El chico apartó los recelos que le despertaba su petición y se levantó para interceptar los pasos del doctor.

—Hans —le dijo—. Ha llegado la hora de que me inyectes ese antídoto. —Orsson negó con la cabeza en un movimiento contundente—. Está listo y no me va a causar ningún daño, te lo prometo.

—No. —El doctor volvió a sacudir la cabeza violentamente—. No lo haré.

—Debes suministrármelo. Y a Inés también.

Entonces Mick le confió sus últimas visiones, las que acababan con un final borroso, sumergido entre las tinieblas del libre albedrío. Le contó la historia completa de las dos ramas de la familia formadas por Eva y el odio que llevó a la rama de Ruth a cambiar el curso de la historia. Y, al final, le confesó los motivos por los que debía salvar a Inés.

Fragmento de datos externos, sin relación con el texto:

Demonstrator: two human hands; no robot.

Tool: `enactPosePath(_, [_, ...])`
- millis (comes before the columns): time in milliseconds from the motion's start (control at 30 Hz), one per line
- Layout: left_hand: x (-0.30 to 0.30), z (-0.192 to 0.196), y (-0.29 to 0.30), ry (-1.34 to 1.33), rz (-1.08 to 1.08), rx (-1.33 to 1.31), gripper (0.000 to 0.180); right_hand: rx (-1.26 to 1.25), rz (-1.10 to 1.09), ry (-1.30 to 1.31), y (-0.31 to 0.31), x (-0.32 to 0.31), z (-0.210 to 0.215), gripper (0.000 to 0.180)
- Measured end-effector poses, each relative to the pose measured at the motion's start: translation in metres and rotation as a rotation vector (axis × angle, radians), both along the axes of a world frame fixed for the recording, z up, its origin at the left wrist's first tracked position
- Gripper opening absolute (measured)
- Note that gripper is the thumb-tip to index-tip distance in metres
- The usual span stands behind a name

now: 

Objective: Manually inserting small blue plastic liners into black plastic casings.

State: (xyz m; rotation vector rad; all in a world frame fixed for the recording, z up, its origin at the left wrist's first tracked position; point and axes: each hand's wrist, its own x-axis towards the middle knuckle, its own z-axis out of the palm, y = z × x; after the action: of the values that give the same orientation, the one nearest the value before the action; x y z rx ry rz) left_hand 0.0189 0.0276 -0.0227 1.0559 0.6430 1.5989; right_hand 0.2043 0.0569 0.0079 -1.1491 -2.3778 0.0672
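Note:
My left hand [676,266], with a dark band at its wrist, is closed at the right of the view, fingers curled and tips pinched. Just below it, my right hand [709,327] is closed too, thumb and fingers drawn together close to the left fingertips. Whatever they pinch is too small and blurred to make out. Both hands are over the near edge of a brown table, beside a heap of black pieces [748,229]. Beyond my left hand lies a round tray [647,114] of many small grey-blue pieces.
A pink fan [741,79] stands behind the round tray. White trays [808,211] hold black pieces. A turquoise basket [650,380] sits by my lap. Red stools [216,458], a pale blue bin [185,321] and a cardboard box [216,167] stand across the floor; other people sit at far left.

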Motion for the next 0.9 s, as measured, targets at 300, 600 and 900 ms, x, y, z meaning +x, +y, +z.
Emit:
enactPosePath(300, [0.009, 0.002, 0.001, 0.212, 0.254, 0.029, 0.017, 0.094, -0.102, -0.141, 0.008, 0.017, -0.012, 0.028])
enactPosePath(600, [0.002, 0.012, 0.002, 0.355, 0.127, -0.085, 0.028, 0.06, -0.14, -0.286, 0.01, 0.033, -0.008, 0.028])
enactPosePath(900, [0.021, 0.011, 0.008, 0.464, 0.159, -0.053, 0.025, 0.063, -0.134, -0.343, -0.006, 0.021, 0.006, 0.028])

Las dudas de Hans Orsson respecto al suero no se mitigaron cuando se decidió a llenar la jeringuilla con el líquido amarillento. El científico que llevaba dentro deseaba contrastar de manera fidedigna la estabilidad del antídoto, pero las palabras de Mick lo convencieron de la necesidad de actuar. Se acercó al chico, le pasó un algodón empapado en alcohol por la piel del antebrazo y le clavó la aguja.

Cuando el líquido penetró por sus venas, Mick sintió cómo se propagaba por las venas y regaba todos los sistemas de su cuerpo para agolparse en el cerebro.